8 et 10 février 2022 : 9 personnes tuées par des djihadistes dans le Parc W
La dernière attaque est la plus sanglante. Neuf personnes tuées dans le parc W en deux jours. Et là encore, la communication dans les premières heures qui suivent l’attaque est floue. C’est Africa Parks, la société chargée de la gestion du Parc W, qui réagi en premier avec un communiqué.
La réaction gouvernementale, elle, se fera attendre jusqu’au soir du 10 février, suite à l’explosion d’une deuxième mine. Un conseil des ministres extraordinaire se réunit avec le haut commandement de l’Armée. Un communiqué rendu public en fin de journée, fera un point sur la situation. Et là encore, il n’y a pas de reconnaissance d’une présence djihadiste ou terroriste. Le gouvernement parle plutôt de « braconniers ».
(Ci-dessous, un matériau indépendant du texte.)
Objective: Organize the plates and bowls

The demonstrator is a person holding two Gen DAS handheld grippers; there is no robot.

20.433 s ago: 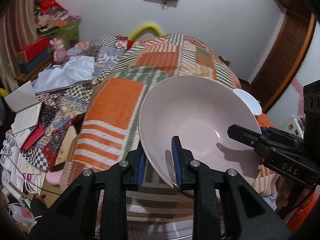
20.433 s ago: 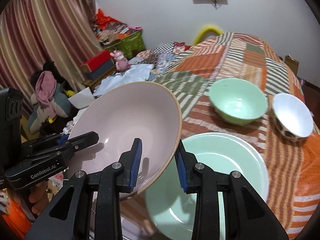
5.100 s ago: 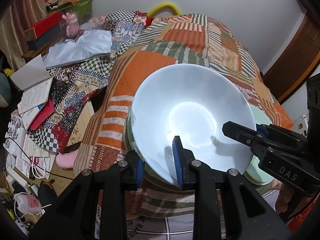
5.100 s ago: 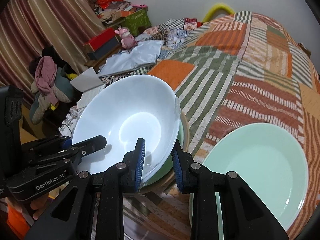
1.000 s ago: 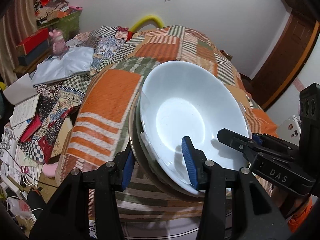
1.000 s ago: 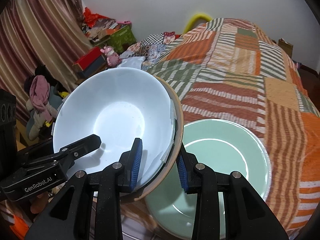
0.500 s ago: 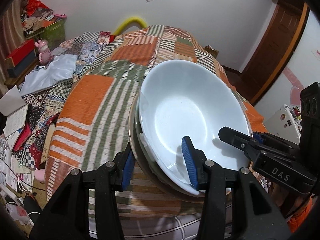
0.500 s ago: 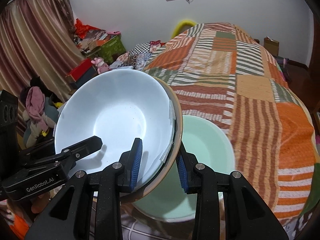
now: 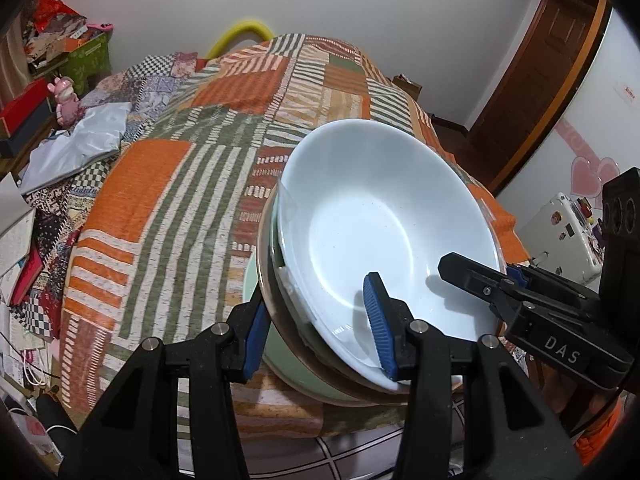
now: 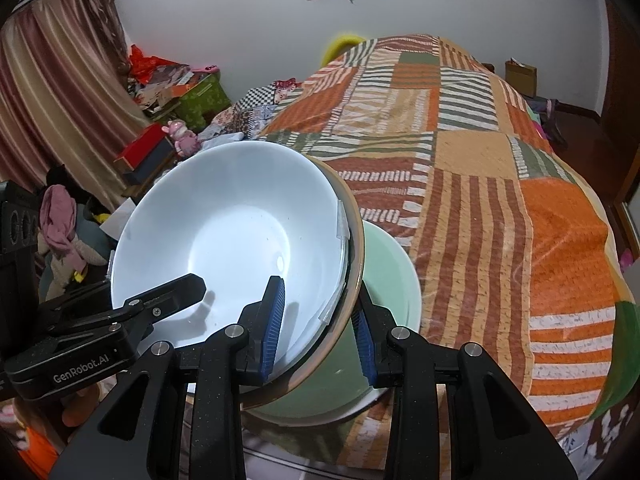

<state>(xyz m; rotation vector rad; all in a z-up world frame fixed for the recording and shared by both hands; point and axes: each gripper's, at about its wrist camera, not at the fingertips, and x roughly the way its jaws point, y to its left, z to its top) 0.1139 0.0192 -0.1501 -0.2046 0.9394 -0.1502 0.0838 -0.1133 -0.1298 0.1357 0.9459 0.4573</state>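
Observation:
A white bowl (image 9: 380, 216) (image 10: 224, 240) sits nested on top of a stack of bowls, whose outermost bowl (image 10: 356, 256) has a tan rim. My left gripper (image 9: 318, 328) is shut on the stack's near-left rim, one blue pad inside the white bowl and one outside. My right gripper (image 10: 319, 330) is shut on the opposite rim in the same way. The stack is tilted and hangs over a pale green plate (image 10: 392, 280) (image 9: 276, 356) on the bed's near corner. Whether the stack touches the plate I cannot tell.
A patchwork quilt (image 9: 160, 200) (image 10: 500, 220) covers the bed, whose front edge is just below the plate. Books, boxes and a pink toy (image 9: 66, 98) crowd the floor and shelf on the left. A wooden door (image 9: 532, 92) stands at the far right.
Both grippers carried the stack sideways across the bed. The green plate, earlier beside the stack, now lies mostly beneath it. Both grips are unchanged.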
Le constat est clair : les terroristes, même si on ne veut pas les appeler ainsi, sont là. L’action de nos forces de défense n’est pas infaillible. Preuve en est du nombre de plus en plus croissant des attaques que subit notre pays. Et il s’agit de la même région. A cette vulnérabilité grandissante, il faut ajouter que l’existence de la Cour de Répression des Infractions Economiques et du Terrorisme n’a pas changé grand chose. Nous n’avons à ce jour aucune suite quant au jugement des suspects arrêtés. Aussi, il faut remarquer que la communication des autorités sur ces attaques est très sobre, voire inexistante. Pourtant, il est important de dissiper auprès des populations tout soupçon et renforcer la sécurité dans les régions concernées. Sinon, à votre avis, pourquoi les autorités communiquent très peu autour du risque terroriste au Bénin ?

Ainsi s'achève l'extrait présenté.